- PROBLEM STATEMENT -
Pictures aside, write out the data exactly as it reads.

- DATA EXTRACT -
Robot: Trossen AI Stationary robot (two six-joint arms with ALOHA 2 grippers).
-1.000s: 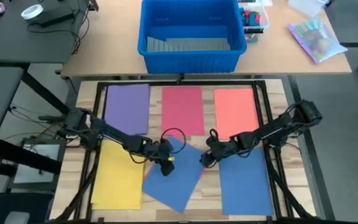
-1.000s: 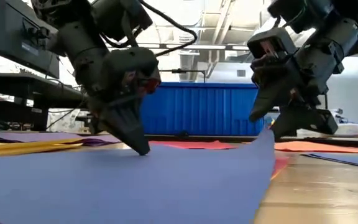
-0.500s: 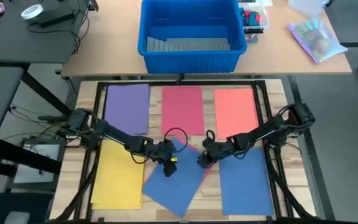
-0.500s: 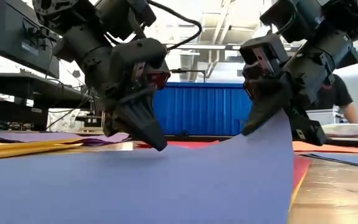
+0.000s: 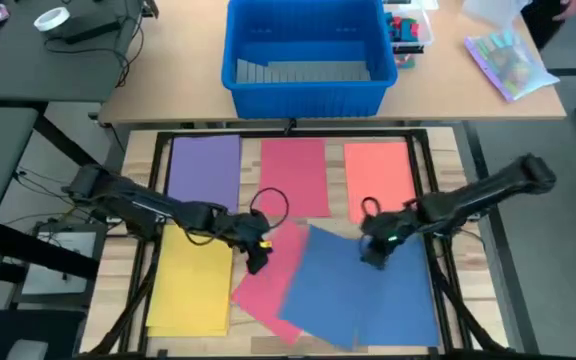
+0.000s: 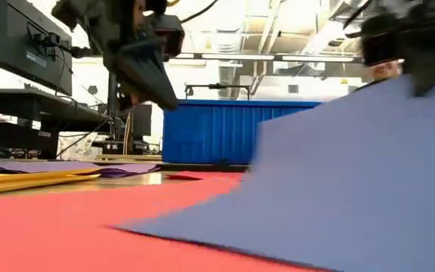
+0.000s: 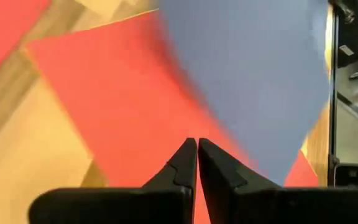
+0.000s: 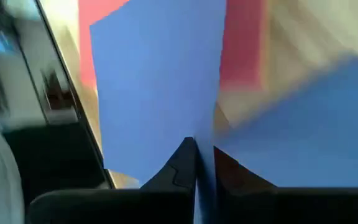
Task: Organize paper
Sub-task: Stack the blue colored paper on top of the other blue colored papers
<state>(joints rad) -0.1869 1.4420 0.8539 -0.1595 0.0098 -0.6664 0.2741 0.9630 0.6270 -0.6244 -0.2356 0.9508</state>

- ANSWER TO THIS EXERCISE -
Robot: Trossen AI Stationary robot (two six-joint arms with ALOHA 2 grippers).
-1.000s: 
-1.000s: 
-0.500s: 
-0.500s: 
+0.000s: 
+0.000s: 
+0.000s: 
+0.000s: 
Task: Organize paper
Sub-task: Stack the blue colored paper on top of the other blue colored papers
<state>(joints rad) -0.1869 1.4420 0.8539 -0.1595 0.0098 -0.6664 0.2741 0.9630 0.6270 -0.6244 -0.2356 0.9508</state>

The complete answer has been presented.